What the task asks>
In the records that follow, find the line containing "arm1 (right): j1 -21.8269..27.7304" and the line containing "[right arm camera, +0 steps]", then transcribe both and every line between them exactly, omitting pictures.

Available records>
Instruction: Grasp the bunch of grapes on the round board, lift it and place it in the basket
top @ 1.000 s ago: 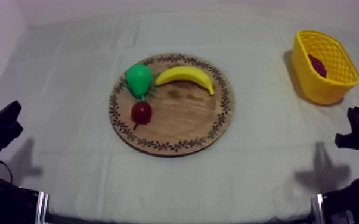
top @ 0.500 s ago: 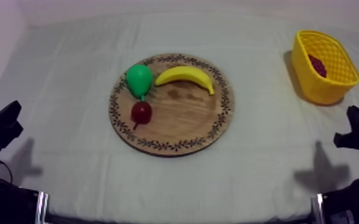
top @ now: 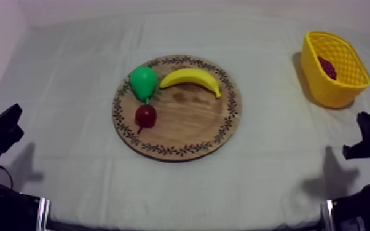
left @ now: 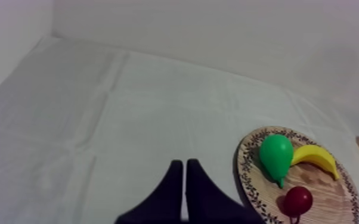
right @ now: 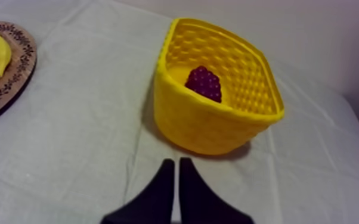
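**Grapes in the basket, both arms empty.** The bunch of grapes (right: 204,83) lies at the bottom of the yellow basket (right: 206,128). The basket stands on the cloth-covered surface (top: 70,80), well apart from the wooden board (top: 193,120), off the side of the board nearest the robot's right arm.

Three toy fruits lie on the board. A green pear (top: 143,81) sits near the rim farthest from the basket. A banana (top: 190,78) lies just beside the pear and curves across toward the basket side of the board. A small red fruit (top: 145,115) sits close by the pear, nearer the camera's edge of the board. No grapes are on the board.

The right pincer (right: 177,162) has its two black fingers pressed together into a narrow wedge and pinches nothing. It hangs over the cloth on the near side of the basket, apart from it and clear of the board. The left pincer (left: 184,164) is likewise pressed together and empty. It sits off the opposite side of the board, well apart from the rim, with the pear and the small red fruit ahead of it to one side.

Judged from how things lie, the work of the task looks complete: the grapes are off the board and inside the basket, and neither arm carries anything. What seems left, if anything, is for the arms to settle at rest, low at either side of the board.
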`<control>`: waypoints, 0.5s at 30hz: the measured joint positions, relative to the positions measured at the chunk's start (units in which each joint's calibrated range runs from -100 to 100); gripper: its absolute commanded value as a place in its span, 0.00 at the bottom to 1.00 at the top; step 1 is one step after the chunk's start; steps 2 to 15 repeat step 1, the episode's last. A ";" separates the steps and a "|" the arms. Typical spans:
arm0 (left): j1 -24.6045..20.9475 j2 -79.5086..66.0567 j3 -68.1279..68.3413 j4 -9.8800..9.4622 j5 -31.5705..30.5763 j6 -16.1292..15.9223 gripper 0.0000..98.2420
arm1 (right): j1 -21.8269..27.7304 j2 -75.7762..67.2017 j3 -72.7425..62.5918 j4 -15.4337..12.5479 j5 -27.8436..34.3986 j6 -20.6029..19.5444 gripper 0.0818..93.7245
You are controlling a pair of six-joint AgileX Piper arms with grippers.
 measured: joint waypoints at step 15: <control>0.00 0.00 0.00 0.00 0.00 0.00 0.00 | 0.00 0.00 0.00 0.00 0.00 0.00 0.00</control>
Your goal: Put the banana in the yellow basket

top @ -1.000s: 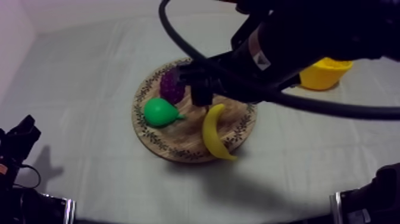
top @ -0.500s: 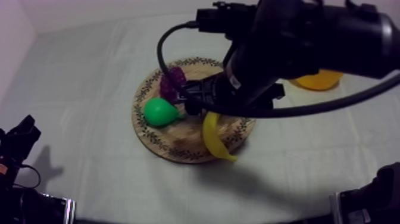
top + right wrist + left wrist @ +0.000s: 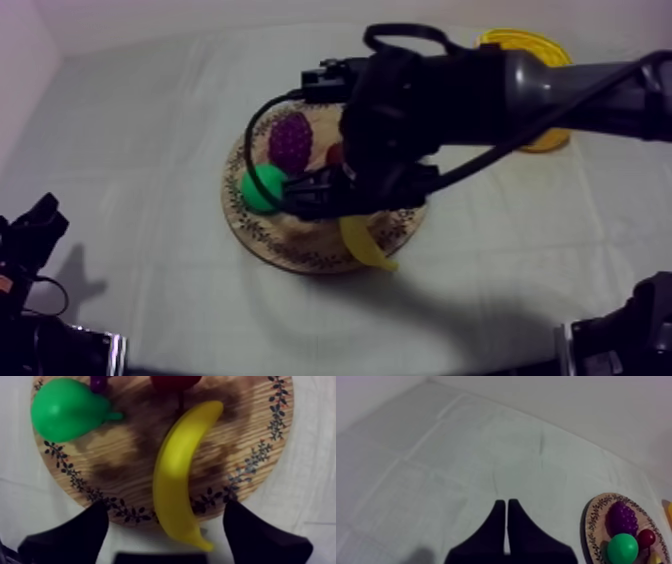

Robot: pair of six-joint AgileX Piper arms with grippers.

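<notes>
Left gripper (image 3: 506, 526): fingers pressed together, over bare cloth.
Wooden board (image 3: 290, 250): holds pear (image 3: 258, 186), grapes (image 3: 290, 140), small red fruit (image 3: 334, 153).
Banana (image 3: 180, 476): lies on the board, not yet grasped.
Right gripper (image 3: 166, 508): spread, straddling the banana.
Yellow basket (image 3: 530, 45): well apart; gripping, lifting, carrying and dropping all remain.
Hidden: from above, the right arm covers most of the banana and part of the basket.
</notes>
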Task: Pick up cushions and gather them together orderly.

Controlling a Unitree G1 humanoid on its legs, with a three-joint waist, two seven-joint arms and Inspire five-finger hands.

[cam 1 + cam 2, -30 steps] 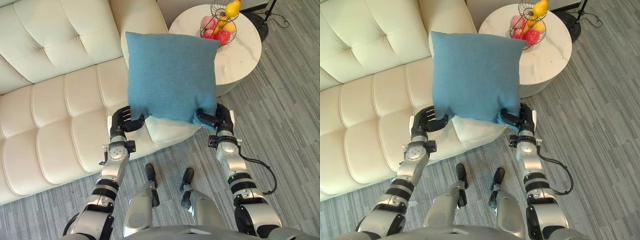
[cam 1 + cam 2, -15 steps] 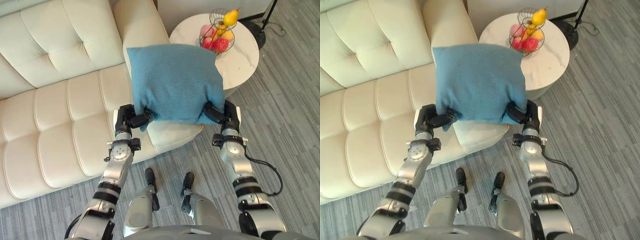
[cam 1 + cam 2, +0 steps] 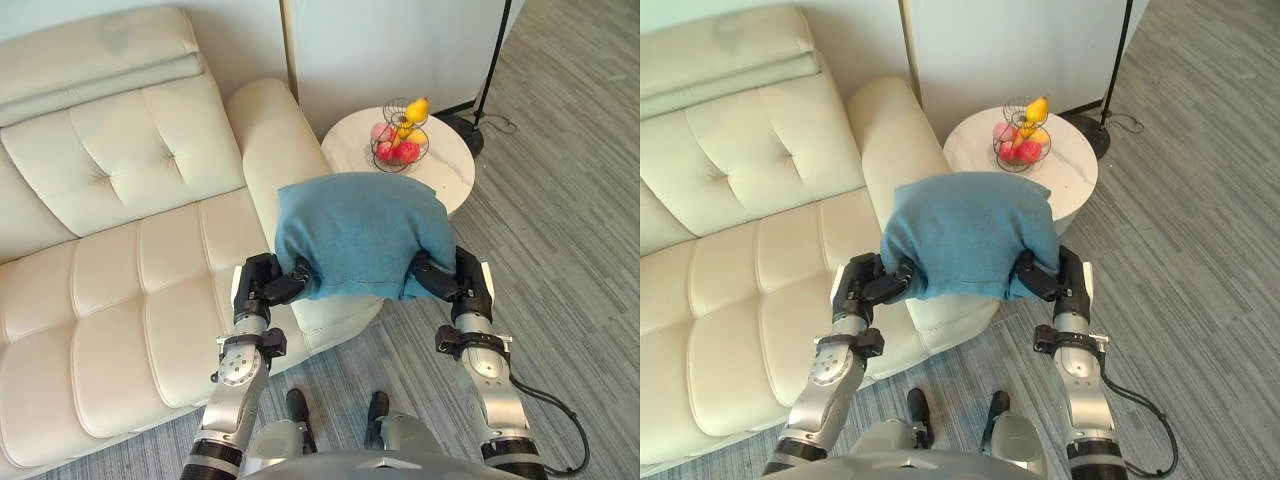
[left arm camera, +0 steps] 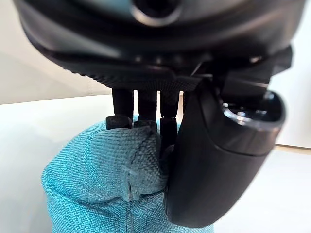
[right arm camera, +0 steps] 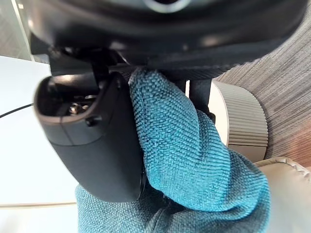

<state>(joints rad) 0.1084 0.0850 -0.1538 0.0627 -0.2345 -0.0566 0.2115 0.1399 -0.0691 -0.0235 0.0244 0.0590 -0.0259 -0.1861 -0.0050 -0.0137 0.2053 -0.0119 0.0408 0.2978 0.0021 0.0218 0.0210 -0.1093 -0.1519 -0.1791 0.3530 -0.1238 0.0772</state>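
Note:
A blue cushion [image 3: 362,236] hangs in the air over the right end of the cream sofa [image 3: 110,260], held by its two lower corners. My left hand [image 3: 266,284] is shut on the left corner, and my right hand [image 3: 452,282] is shut on the right corner. Up close, the left wrist view has the cushion cloth [image 4: 102,179] pinched between thumb and fingers of the left hand [image 4: 214,145]. The right wrist view has the cushion corner [image 5: 189,160] bunched against the thumb of the right hand [image 5: 97,141].
A round white side table [image 3: 400,165] stands right of the sofa armrest [image 3: 270,130] and carries a wire basket of fruit [image 3: 400,130]. A lamp stand [image 3: 480,100] rises behind the table. Grey striped floor [image 3: 560,250] lies to the right.
The whole picture has shifted, so the camera has moved. The cushion has tipped from upright to lying flatter over my hands, and both hands keep their hold on its corners.

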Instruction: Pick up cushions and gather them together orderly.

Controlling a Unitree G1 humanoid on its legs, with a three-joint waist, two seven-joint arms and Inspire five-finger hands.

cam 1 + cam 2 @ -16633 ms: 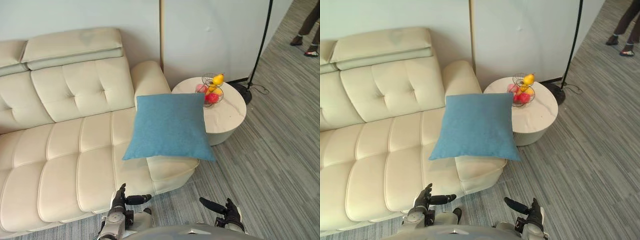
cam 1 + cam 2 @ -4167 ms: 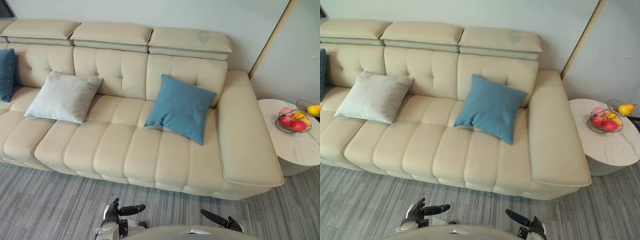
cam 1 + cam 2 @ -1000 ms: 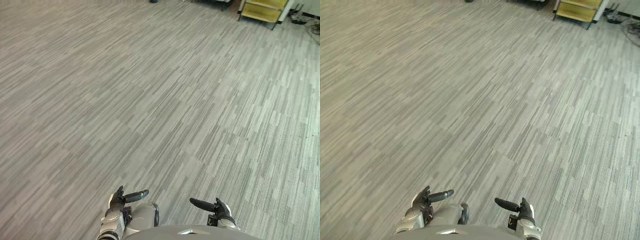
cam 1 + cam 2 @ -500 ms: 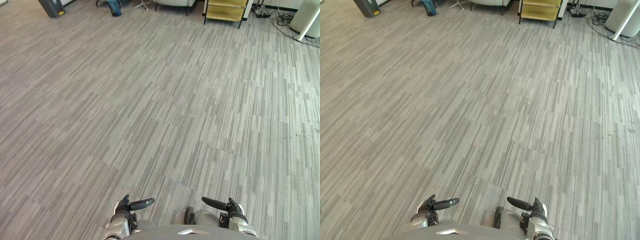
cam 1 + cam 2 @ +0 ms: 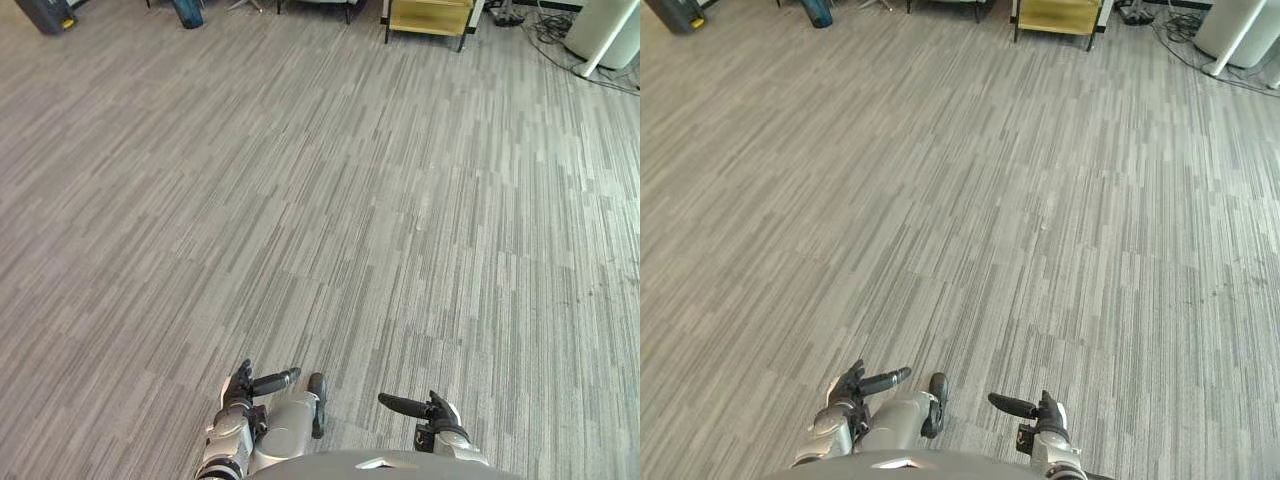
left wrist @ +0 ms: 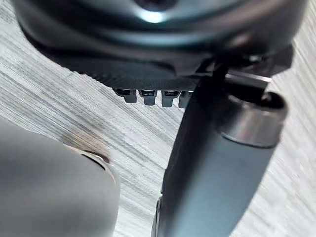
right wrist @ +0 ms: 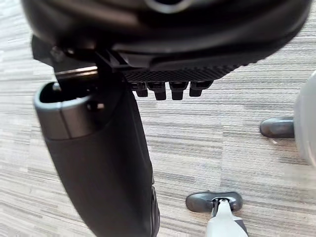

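Note:
Both hands hang low at the near edge of the eye views, over grey striped carpet [image 5: 350,200]. My left hand [image 5: 240,393] is open, its thumb pointing inward, and it holds nothing. My right hand [image 5: 437,410] is open too, thumb pointing inward, also empty. In the left wrist view the left hand's thumb [image 6: 217,173] stands straight out and the fingers [image 6: 153,96] are straight above bare carpet. The right wrist view has the same pose: thumb [image 7: 108,163] out, fingers [image 7: 168,90] straight, carpet beneath.
At the far edge of the floor stand a yellow shelf unit [image 5: 430,14], a dark bin [image 5: 45,12] and a blue object [image 5: 186,12]. A white stand [image 5: 600,30] with cables [image 5: 545,25] occupies the far right corner.
The camera has turned: a few seconds ago it faced the sofa with cushions, now it faces open carpet, and the far furniture has slid left. Both hands stay low and open.

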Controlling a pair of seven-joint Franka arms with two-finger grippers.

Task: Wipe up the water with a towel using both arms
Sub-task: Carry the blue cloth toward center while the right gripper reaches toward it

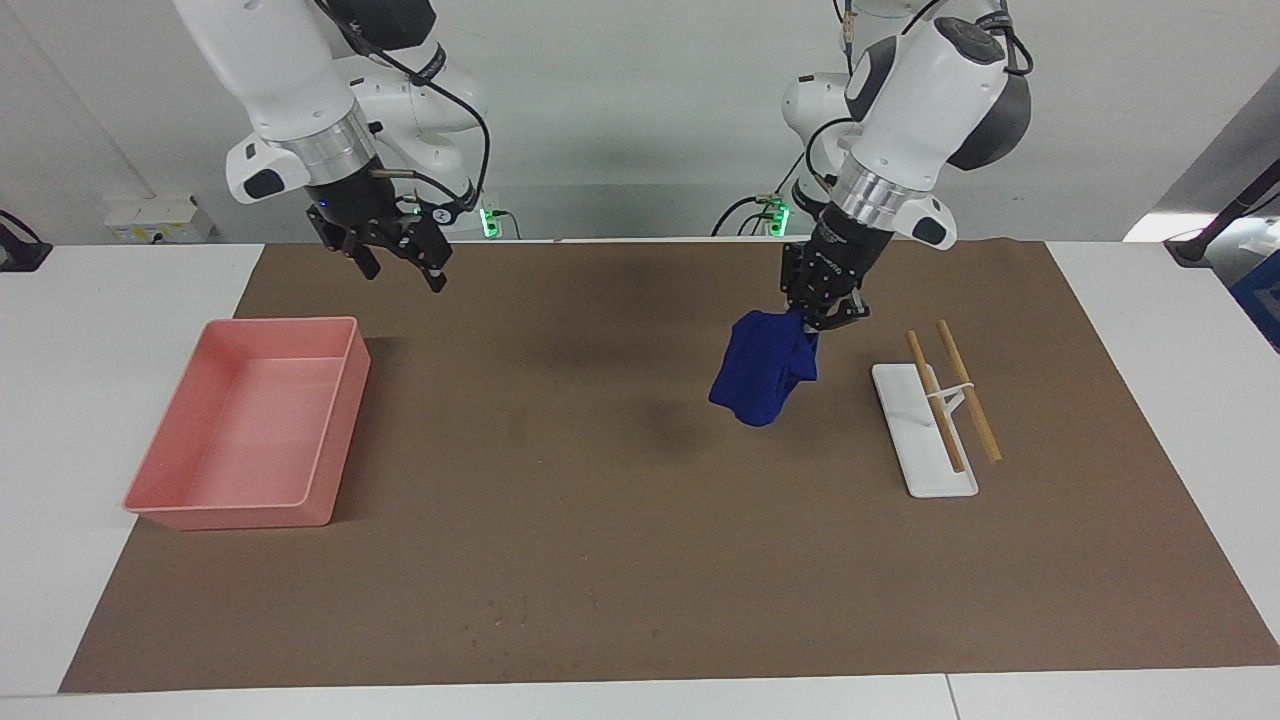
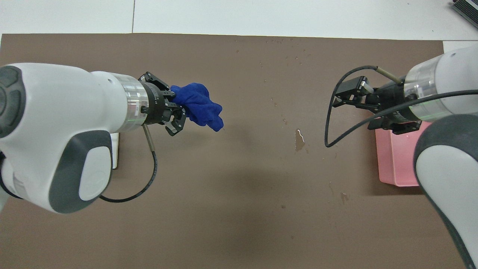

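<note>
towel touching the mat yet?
No. In the facing view the towel hangs from the shut left gripper in the air, its shadow apart on the mat.

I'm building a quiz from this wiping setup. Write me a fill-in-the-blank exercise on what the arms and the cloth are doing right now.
1. The left gripper is shut on the blue ____.
2. The towel hangs in the air, not touching the brown ____.
3. The right gripper has its fingers ____ and holds nothing.
4. The two wooden sticks rest on a white ____.

Missing words: towel; mat; open; stand
</note>
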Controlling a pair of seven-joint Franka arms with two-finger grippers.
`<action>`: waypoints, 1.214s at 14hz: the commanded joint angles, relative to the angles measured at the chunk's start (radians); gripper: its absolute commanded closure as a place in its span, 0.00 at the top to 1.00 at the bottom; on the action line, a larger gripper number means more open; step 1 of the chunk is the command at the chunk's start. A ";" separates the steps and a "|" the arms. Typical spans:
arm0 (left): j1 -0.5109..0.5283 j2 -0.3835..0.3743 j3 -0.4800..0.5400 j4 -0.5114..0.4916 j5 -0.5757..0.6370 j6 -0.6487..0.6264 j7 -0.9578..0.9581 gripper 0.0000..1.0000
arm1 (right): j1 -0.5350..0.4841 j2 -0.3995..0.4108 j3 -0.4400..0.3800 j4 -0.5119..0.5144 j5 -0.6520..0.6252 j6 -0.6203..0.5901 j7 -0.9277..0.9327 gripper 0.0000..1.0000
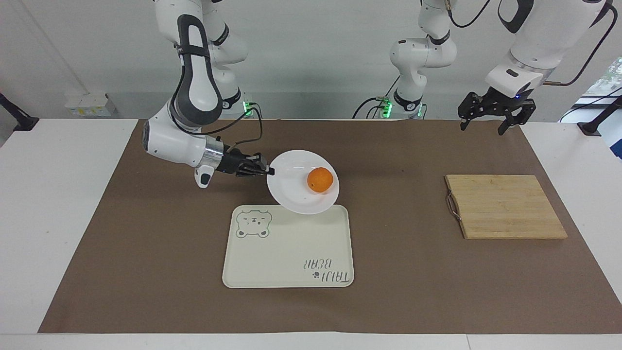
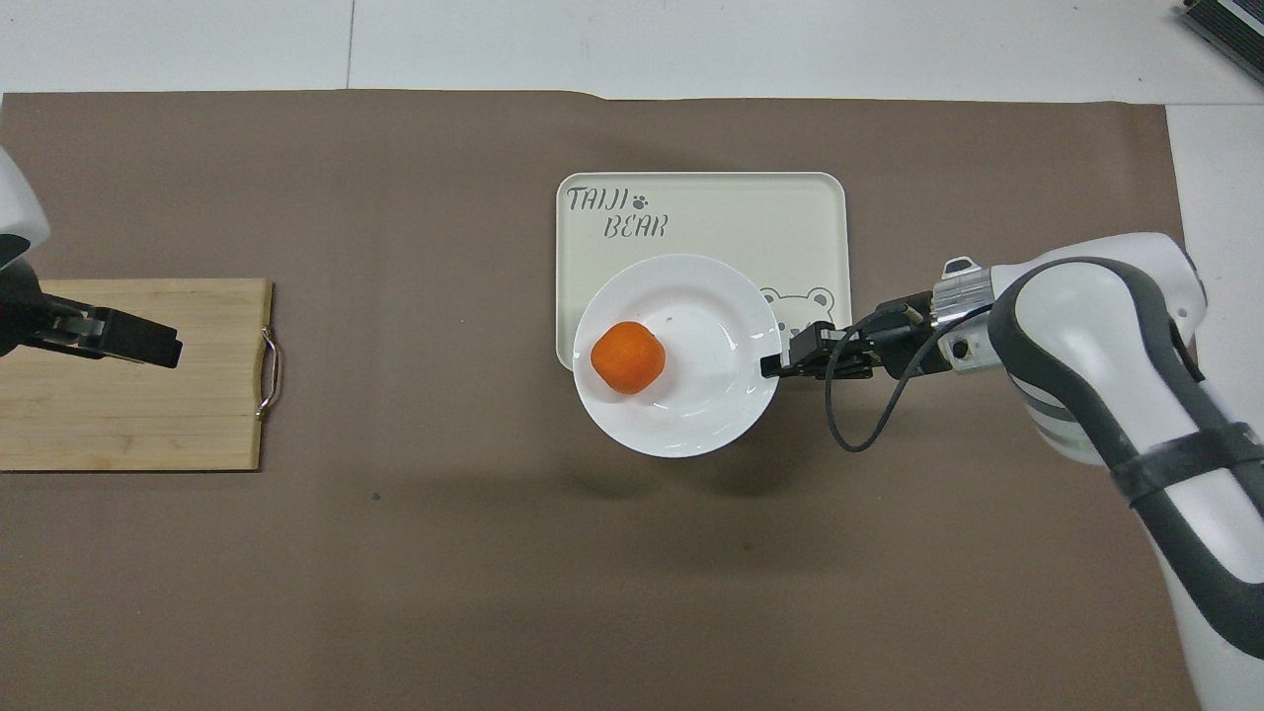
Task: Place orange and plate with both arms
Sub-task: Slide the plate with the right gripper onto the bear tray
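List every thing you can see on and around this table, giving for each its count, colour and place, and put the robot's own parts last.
orange: one, bright orange, on the plate.
plate: one, glossy white, held by its rim, raised over the tray's edge nearest the robots.
tray: one, cream with a bear drawing, mid-table.
cutting board: one, light wood with a metal handle, toward the left arm's end.
brown mat: one, covers the white table.
right gripper: black, shut on the plate's rim.
left gripper: black, open, waits raised near the mat's corner at its own end.
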 commanded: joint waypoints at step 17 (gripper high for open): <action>0.014 -0.012 -0.008 0.001 -0.011 -0.013 -0.005 1.00 | -0.062 0.321 -0.001 0.250 0.101 0.033 -0.168 0.00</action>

Written answer>
arm1 (right): j1 -21.8269..27.7304 j2 -75.7762..67.2017 j3 -72.7425..62.5918 j4 -15.4337..12.5479 j5 -27.8436..34.3986 j6 -20.6029..19.5444 gripper 0.0818..93.7245
You are controlling a pair of six-joint AgileX Piper arms with grippers.
 measured: joint waypoints at step 15: <control>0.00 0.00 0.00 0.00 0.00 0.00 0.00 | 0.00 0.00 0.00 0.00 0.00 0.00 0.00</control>
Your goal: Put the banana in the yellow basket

top @ -1.000s: 
top @ -0.500s: 
top + right wrist + left wrist @ +0.000s: 

Robot: pair of six-joint AgileX Piper arms with grippers.

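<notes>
Left gripper (image 3: 506, 526): fingers pressed together, over bare cloth.
Wooden board (image 3: 290, 250): holds pear (image 3: 258, 186), grapes (image 3: 290, 140), small red fruit (image 3: 334, 153).
Banana (image 3: 180, 476): lies on the board, not yet grasped.
Right gripper (image 3: 166, 508): spread, straddling the banana.
Yellow basket (image 3: 530, 45): well apart; gripping, lifting, carrying and dropping all remain.
Hidden: from above, the right arm covers most of the banana and part of the basket.
</notes>
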Task: Pick up cushions and gather them together orderly.

Controlling a Unitree G1 humanoid on its legs, with a three-joint waist, two seven-joint arms and Inspire five-finger hands.

[cam 1 + cam 2, -30 steps] 
[cam 1 + cam 2, -15 steps] 
[cam 1 + cam 2, +0 steps] 
[left arm camera, +0 steps] 
[right arm camera, +0 steps] 

Nothing remains to be done, and the exercise is complete.